Requirement:
What you return should match the material below line for line, except that no image appears in it.

(Beginning of Information provided)

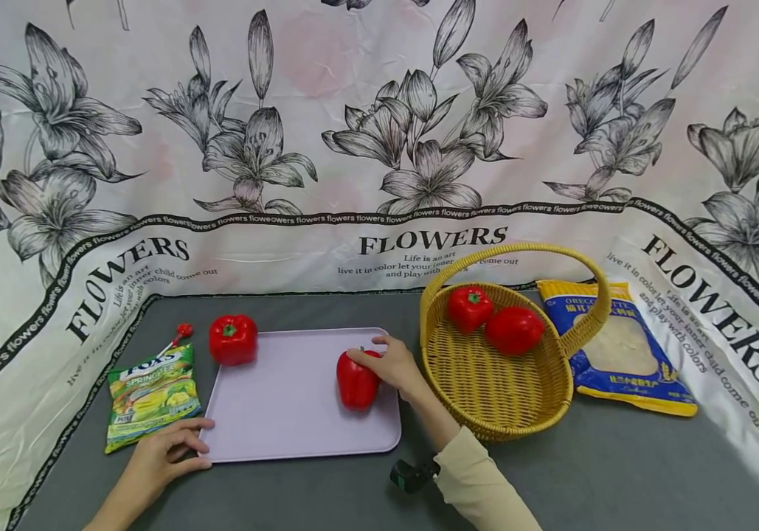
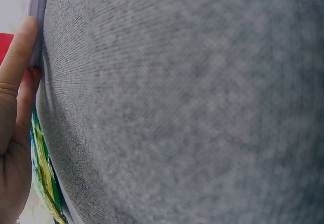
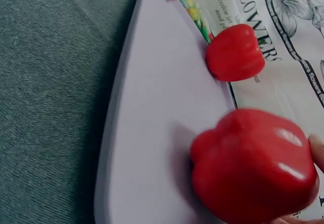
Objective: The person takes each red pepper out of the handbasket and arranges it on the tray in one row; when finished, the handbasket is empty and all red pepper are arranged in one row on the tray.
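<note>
Pepper (image 1: 358,387) near tray (image 1: 279,402) edge, contact unclear

Beyond the left hand (image 1: 165,450) and the right hand (image 1: 392,366) hung a white cloth backdrop (image 1: 352,192), lightly creased, with grey-and-black line-drawn lilies (image 1: 262,140), faint pink patches (image 1: 313,55) and a black lettered band (image 1: 352,218) above the repeated word FLOWERS (image 1: 432,240). The cloth extended along both outer sides of the hands. A dark grey work surface (image 1: 286,494) lay beneath them, under soft, even light.

Behind the blue-and-yellow packet (image 1: 621,352), see flower-printed cloth (image 1: 352,177); well left of that packet, a green bag (image 1: 152,398) and red-topped stick (image 1: 184,330).
</note>
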Demonstrator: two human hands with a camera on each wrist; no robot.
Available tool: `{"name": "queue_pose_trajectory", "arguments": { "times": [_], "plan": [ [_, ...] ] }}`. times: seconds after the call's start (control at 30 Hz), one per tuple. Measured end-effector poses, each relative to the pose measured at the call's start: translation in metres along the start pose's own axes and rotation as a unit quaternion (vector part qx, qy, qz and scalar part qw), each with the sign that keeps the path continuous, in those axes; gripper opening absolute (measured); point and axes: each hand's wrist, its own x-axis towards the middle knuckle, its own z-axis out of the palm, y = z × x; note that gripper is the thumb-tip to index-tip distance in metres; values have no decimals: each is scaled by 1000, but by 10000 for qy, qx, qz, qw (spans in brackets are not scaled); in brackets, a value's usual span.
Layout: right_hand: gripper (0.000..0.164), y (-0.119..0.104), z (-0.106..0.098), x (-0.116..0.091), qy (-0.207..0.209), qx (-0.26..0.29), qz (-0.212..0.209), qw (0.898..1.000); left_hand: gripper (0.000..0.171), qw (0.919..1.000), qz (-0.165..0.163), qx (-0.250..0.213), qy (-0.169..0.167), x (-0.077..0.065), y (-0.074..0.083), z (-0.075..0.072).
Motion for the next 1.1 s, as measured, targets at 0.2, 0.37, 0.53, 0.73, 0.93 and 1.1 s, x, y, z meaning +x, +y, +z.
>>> {"name": "queue_pose_trajectory", "arguments": {
  "times": [0.2, 0.37, 0.53, 0.73, 0.93, 1.1],
  "plan": [
    [62, 0, 0, 4, -208, 350, -581, 9975, 33, 10000, 22, -24, 15, 0, -1, 0],
    [60, 2, 1, 7, -653, 301, -1719, 9825, 33, 9999, -27, 89, -66, 0, -1, 0],
    [63, 1, 0, 3, -995, 23, -1921, 9763, 33, 9999, -17, 92, -66, 0, -3, 1],
    [56, -3, -5, -9, -1134, -301, -1495, 9818, 33, 9998, -109, 139, -49, 0, -3, -1],
    [57, -18, -7, -12, -1022, -389, -1424, 9837, 34, 9998, -42, 188, -20, 1, -2, -3],
    [56, -39, 4, 6, -789, -44, -1156, 9901, 36, 9998, 181, 82, 30, -1, -1, 1]
  ]
}}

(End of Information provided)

Response to the task:
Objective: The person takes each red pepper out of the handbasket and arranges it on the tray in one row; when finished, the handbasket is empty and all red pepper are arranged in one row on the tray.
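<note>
Pepper (image 1: 358,387) near tray (image 1: 279,402) edge, contact unclear

Beyond the left hand (image 1: 165,450) and the right hand (image 1: 392,366) hung a white cloth backdrop (image 1: 352,192), lightly creased, with grey-and-black line-drawn lilies (image 1: 262,140), faint pink patches (image 1: 313,55) and a black lettered band (image 1: 352,218) above the repeated word FLOWERS (image 1: 432,240). The cloth extended along both outer sides of the hands. A dark grey work surface (image 1: 286,494) lay beneath them, under soft, even light.

Behind the blue-and-yellow packet (image 1: 621,352), see flower-printed cloth (image 1: 352,177); well left of that packet, a green bag (image 1: 152,398) and red-topped stick (image 1: 184,330).
</note>
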Demonstrator: two human hands with a camera on each wrist; no robot.
Available tool: `{"name": "queue_pose_trajectory", "arguments": { "times": [_], "plan": [ [_, ...] ] }}`. times: seconds after the call's start (control at 30 Hz), one per tuple. Measured end-effector poses, each relative to the pose measured at the call's start: translation in metres along the start pose's own axes and rotation as a unit quaternion (vector part qx, qy, qz and scalar part qw), each with the sign that keeps the path continuous, in those axes; gripper opening absolute (measured); point and axes: each hand's wrist, its own x-axis towards the middle knuckle, its own z-axis out of the palm, y = z × x; note that gripper is the thumb-tip to index-tip distance in metres; values have no decimals: each is scaled by 1000, but by 10000 for qy, qx, qz, qw (spans in brackets are not scaled); in brackets, a value's usual span.
Layout: right_hand: gripper (0.000..0.164), y (-0.119..0.104), z (-0.106..0.098), x (-0.116..0.091), qy (-0.207..0.209), qx (-0.26..0.29), qz (-0.212..0.209), qw (0.898..1.000); left_hand: gripper (0.000..0.171), qw (0.919..1.000), qz (-0.165..0.163), qx (-0.250..0.213), qy (-0.169..0.167), x (-0.077..0.065), y (-0.074..0.083), z (-0.075..0.072).
Motion for the next 1.1 s, as measured, targets at 0.2, 0.37, 0.53, 0.73, 0.93 and 1.1 s, x, y, z meaning +x, +y, +z.
>>> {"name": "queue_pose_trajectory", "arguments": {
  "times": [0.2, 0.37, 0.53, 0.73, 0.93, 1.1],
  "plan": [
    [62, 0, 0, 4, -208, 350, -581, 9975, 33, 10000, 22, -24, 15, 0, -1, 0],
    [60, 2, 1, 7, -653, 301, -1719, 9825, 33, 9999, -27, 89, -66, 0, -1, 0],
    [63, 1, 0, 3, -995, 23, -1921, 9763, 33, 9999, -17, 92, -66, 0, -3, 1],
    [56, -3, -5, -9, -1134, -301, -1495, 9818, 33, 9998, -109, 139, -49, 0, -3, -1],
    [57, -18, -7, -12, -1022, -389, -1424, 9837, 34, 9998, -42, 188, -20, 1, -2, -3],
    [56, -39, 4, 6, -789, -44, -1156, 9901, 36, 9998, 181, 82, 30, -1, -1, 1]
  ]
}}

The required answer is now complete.